In the records that come next, find every line with "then". Return those lines.

[Opening Data provided section]

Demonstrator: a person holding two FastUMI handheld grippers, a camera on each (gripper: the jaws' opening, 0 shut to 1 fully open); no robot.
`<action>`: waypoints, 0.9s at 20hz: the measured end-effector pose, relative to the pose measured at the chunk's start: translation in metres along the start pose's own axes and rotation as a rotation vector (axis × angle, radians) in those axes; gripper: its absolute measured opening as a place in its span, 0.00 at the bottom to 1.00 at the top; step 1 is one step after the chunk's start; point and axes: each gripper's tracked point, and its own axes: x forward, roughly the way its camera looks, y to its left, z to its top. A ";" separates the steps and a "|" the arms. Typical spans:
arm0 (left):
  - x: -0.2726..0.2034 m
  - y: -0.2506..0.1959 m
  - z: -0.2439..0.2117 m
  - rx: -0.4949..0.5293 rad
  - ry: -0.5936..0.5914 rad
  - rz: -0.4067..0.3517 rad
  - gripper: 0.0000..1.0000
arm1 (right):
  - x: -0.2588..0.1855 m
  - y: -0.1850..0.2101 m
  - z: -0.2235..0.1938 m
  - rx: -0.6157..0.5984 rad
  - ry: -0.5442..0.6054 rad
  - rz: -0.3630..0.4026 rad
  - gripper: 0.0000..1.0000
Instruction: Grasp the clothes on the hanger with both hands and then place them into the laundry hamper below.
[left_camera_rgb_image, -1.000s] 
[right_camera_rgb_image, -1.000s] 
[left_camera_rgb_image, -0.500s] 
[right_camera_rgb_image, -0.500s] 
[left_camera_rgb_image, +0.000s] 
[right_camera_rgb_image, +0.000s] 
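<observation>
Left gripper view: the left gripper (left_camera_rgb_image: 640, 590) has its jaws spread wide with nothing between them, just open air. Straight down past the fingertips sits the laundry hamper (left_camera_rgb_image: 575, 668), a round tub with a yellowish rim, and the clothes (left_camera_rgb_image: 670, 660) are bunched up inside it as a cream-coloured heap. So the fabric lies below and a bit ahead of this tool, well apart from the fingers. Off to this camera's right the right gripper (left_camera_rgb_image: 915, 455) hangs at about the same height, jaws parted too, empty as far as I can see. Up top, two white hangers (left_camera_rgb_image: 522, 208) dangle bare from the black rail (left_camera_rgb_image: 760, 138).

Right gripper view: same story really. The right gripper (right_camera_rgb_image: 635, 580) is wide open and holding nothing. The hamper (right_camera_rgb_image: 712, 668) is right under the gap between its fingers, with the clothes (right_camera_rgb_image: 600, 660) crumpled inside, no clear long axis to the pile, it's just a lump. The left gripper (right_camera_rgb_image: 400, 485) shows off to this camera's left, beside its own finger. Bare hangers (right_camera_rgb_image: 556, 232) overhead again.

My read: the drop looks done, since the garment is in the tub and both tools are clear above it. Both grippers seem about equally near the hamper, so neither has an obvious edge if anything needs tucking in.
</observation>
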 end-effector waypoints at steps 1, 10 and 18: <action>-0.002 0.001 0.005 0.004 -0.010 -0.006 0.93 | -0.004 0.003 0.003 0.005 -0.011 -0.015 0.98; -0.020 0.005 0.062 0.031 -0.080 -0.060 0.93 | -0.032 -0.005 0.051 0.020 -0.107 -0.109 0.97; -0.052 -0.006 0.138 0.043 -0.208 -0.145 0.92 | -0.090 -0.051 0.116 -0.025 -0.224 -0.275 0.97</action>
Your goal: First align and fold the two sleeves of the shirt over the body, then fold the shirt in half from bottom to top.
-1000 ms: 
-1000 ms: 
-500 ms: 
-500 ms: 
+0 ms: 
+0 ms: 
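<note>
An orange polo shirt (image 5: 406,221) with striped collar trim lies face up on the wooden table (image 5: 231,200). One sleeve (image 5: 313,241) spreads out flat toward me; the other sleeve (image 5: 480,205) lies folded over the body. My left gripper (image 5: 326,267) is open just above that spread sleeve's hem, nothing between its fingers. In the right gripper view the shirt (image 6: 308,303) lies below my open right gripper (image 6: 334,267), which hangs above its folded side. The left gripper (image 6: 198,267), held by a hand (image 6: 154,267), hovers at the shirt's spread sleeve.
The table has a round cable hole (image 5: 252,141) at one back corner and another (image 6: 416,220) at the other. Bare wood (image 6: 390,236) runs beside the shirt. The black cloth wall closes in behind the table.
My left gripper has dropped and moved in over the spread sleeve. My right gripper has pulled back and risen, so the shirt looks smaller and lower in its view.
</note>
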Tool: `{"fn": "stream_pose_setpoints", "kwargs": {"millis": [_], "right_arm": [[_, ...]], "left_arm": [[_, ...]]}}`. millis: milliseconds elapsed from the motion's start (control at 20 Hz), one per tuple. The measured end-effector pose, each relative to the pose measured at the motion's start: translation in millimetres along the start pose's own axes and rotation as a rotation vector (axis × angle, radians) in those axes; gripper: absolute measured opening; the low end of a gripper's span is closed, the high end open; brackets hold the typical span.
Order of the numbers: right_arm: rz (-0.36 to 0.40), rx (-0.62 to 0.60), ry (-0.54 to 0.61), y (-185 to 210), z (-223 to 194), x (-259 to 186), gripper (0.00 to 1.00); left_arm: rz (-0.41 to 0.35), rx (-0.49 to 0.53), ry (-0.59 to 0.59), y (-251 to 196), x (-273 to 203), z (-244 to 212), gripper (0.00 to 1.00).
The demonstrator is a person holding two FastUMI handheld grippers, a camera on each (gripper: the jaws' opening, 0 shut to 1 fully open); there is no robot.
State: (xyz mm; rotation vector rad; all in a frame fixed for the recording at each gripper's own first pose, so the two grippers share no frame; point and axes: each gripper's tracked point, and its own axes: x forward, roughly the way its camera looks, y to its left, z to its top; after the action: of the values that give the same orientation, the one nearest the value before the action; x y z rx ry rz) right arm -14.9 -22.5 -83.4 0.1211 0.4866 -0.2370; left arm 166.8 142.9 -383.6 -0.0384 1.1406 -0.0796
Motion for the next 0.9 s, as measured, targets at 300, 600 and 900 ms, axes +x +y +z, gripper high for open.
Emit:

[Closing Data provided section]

Task answer:
Instruction: Grasp the clothes on the hanger with both hands and then place them into the laundry hamper below.
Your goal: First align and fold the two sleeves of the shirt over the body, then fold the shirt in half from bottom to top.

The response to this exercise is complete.